Significante: desgracia

           

           Cualquier día de éstos me despierto por la mañana, la más ordinaria de todas, con mínimas esperanzas intelectuales y desaliñada apariencia; sin ánimos de superación, de leer, de escribir o de vivir. ¡Cuán nocivas llegan a ser las vacaciones en estos tiempos modernos! En todo caso –y en ninguno–, no intento forzar mi ventana porque, si bien hace calor, poco me importa. Doy tan limitado interés al viento como a la salud pública, al orden, a la felicidad ajena y a los niños que van corriendo por la calle y tocando timbres –los mismos idiotas que no saben que ahora todo el mundo tiene intercomunicador con cámara, sensor de movimiento, personalidad y hasta conexión unilateral con seguridad ciudadana, los bomberos y Pizza Hut, a quienes interesa menos aun–. Suspiro. Suspiro otra vez, para que el anterior se torne monótono y se arruine mi momento de originalidad. No me preocupo en girar la cabeza ni en sonreír, mi gesto de desánimo lleva semanas; y poco a poco, mientras se termina la canción, voy tendiendo mi cama y se prenden solas decenas de mechas en sendas velas alrededor de mi habitación. Surge en mí una idea curiosa, con todas las velas, gritos y animalitos muertos regados por ahí: realizar un ritual; mas la parafernalia me desespera, y no ando con ánimos de empezar a creer en asuntos que ni siquiera considero. No hay velas ya, ni las habrá en otro momento; sólo queda, retumbante en volumen bajo, la misma canción, rezando el último verso, que repitió desde el inicio (pues las canciones que escucho empiezan con el final, y terminan, naturalmente, con el último verso, sin créditos): “Si el trabajo es sano, que trabajen los enfermos”. Y eso me interesa tan poco, ay.

 

            Enciendo el televisor, que, aunque teniendo cable, sólo cuenta con un canal. Hay un gordo ridículo en terno azul ensayando su cremación. Ni noto que vende un “picatodo” maravilloso ni descubro que el aparato sintoniza más señales. ¿Cuántos más como yo habrá en el mundo? A veces me tomo la molestia de pensar en eso y… no cabría más, ¡un asunto televisado pro-gente muerta!

 

            Los veo.

 

            El calor centroamericano parece colarse por los poros inexistentes de la pantalla; mientras arrojo el control remoto contra la pared y regresa, en una pieza, a mi lado. Hay un grupo de desconocidos luciendo pútrido talento desde un escenario en vivo pro-muertos; pero me perturba más no poder ver “Two and a half men”. Yo sólo pienso. Y estoy ahí.

 

¿Es la comedia humana divertida?

Pregunta confuso el host a la diva

Canto, no vengo por una diatriba

Desgracia ajena me hará conocida.

 

Me veo. También estoy ahí, entre la multitud. Me encuentro sentado frente al escenario, de espaldas al sepelio. Soy uno con todos, me siento una célula en el concierto. Exclamo y vitoreo: ¡viva Haití!

 

Sintonizo los gritos, “¡mi hijo ha muerto!”

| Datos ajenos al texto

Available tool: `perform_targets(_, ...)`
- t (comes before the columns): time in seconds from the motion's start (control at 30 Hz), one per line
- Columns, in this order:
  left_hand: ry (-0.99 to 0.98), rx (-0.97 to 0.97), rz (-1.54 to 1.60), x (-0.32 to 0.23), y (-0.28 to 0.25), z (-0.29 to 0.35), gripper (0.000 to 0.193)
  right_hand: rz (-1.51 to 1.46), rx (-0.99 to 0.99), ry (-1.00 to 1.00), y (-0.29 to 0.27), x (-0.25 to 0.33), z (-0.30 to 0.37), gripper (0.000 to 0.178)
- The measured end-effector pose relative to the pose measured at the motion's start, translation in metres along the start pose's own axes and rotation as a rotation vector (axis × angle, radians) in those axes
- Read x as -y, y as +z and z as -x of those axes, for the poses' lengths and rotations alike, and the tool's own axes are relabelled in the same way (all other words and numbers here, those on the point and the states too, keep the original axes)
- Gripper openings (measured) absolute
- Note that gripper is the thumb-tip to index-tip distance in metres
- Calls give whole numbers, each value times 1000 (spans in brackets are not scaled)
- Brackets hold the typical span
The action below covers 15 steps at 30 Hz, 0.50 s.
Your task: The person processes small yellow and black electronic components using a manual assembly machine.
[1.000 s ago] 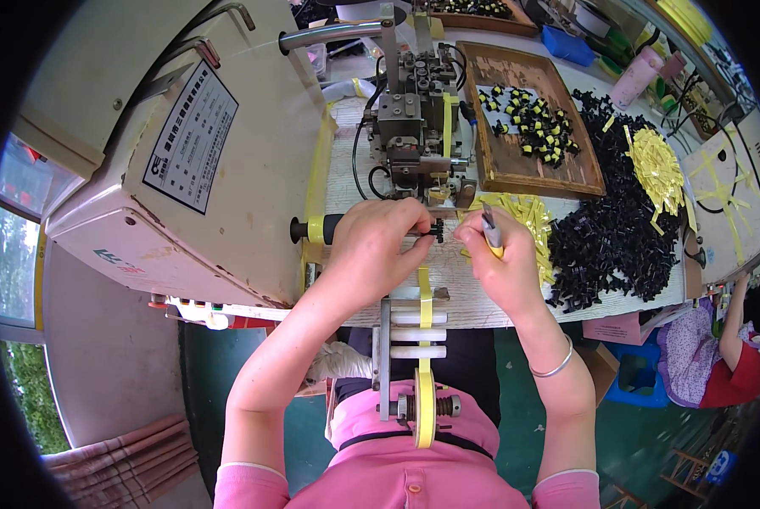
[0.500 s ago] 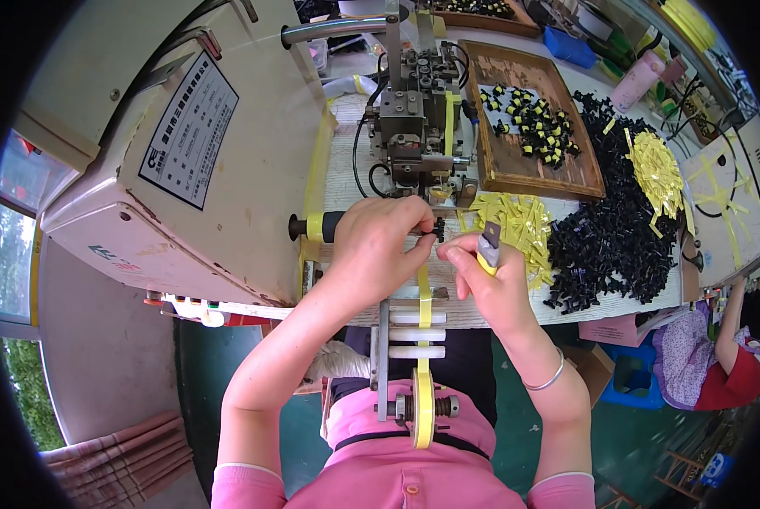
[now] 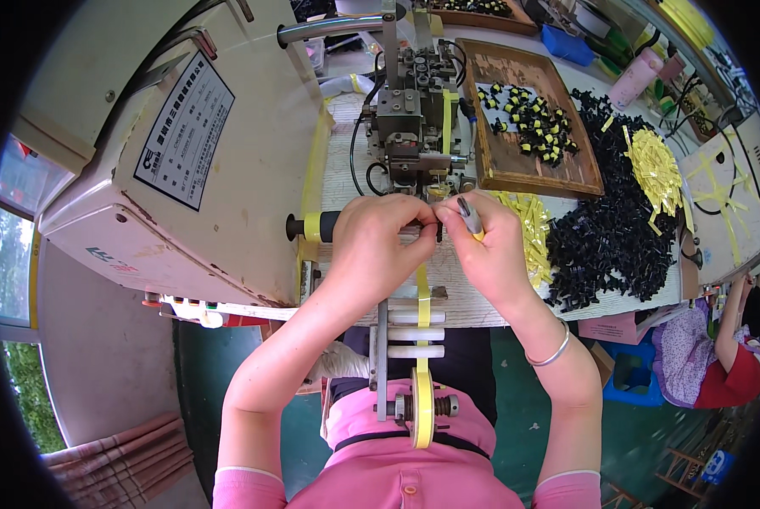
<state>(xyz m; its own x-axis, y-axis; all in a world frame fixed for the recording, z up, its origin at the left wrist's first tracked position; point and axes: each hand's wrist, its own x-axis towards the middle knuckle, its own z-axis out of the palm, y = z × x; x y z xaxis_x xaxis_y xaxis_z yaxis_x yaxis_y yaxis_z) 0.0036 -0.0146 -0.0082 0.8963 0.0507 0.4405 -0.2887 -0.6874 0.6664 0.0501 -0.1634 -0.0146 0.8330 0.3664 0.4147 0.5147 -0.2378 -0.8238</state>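
My left hand (image 3: 382, 236) is closed in a pinch on a small black plastic part (image 3: 438, 231), just in front of the winding machine's (image 3: 410, 127) lower head. My right hand (image 3: 490, 246) meets the left fingertips and is closed round a short tool (image 3: 471, 218) with a dark grey tip and a yellow and grey wrapped handle. The tip points up and slightly left. What the right thumb and forefinger touch is partly hidden. Yellow tape (image 3: 422, 293) runs from a reel (image 3: 423, 407) below, past white rollers (image 3: 418, 334), up beneath my hands.
A large beige machine housing (image 3: 185, 170) stands at the left. Right of the machine head lies a wooden tray (image 3: 537, 182) holding black-and-yellow parts. Beside it are heaps of black parts (image 3: 605, 246) and yellow strips (image 3: 528, 233). Another person (image 3: 711, 356) sits at the far right.
My right hand has moved up and left to meet my left fingertips. The tool in it has tilted left. My left hand has barely shifted.
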Motion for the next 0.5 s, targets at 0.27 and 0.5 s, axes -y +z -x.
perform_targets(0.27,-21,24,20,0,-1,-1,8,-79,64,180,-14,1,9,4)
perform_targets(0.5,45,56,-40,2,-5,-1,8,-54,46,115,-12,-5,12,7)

Una ronda de aplausos, “¡hay diez mil más!”

Mientras uno llora, ríen los demás

Cosecha de occisos en árido huerto.

 

            Ya no puedo seguir, el suelo tiembla y brota sangre. Salta del parquet hacia mis pies y mi rostro. Por suerte tengo un cráneo: mi cerebro ha quedado intacto. No obstante, sonrío.

 

Levantóse el espectador más grande

Alzó la mano, creóse la puja

“Compasión por el ojo de una aguja,

Pues es mi amor motivo de desmande”.

 

            ¡Cállense todos! Ya no lo soporto. ¡Tras la tempestad viene la subasta! ¿Es que no lo ven? Perros políglotas rocían úrea sobre los rostros de desfigurados y desmembrados. Marcan el territorio ajeno rojos ríos; la rivera es un mercado. Y no me importa, veo los comerciales y consumo. ¿Cuándo cruzamos a la tierra del espejo?

 

            Alguna vez me preguntaron cuál era la mejor oportunidad de negocio, y pequé de ignorante. Soy de la opinión de que ahora no cabe duda al respecto. Si el significante es la desgracia de una minoría, el significado es la gloria del resto. Harto, apago el televisor, mas la canción sigue, como tocadiscos rallado: “Si el trabajo es sano, que trabajen los enfermos”. Así que abro la ventana y respiro aire sin tierra.